What to do
From the first line to the last, transcribe the data exactly.

Data shown
--

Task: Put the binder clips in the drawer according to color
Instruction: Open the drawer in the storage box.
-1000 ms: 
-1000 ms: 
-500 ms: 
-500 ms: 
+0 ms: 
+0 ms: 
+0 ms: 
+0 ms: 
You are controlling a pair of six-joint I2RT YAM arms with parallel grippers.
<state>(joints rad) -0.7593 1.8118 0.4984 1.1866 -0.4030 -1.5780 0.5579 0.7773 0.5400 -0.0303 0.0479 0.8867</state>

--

Solution
Task: Put the binder clips in the drawer according to color
Instruction: Open the drawer in the storage box.
-1000 ms: 
-1000 ms: 
-500 ms: 
-500 ms: 
+0 ms: 
+0 ms: 
+0 ms: 
+0 ms: 
You are controlling a pair of six-joint I2RT YAM arms with parallel grippers.
<state>(joints rad) -0.7593 1.8118 0.4984 1.1866 -0.4030 -1.5780 0.5579 0.7773 0.5400 -0.0303 0.0479 0.8867</state>

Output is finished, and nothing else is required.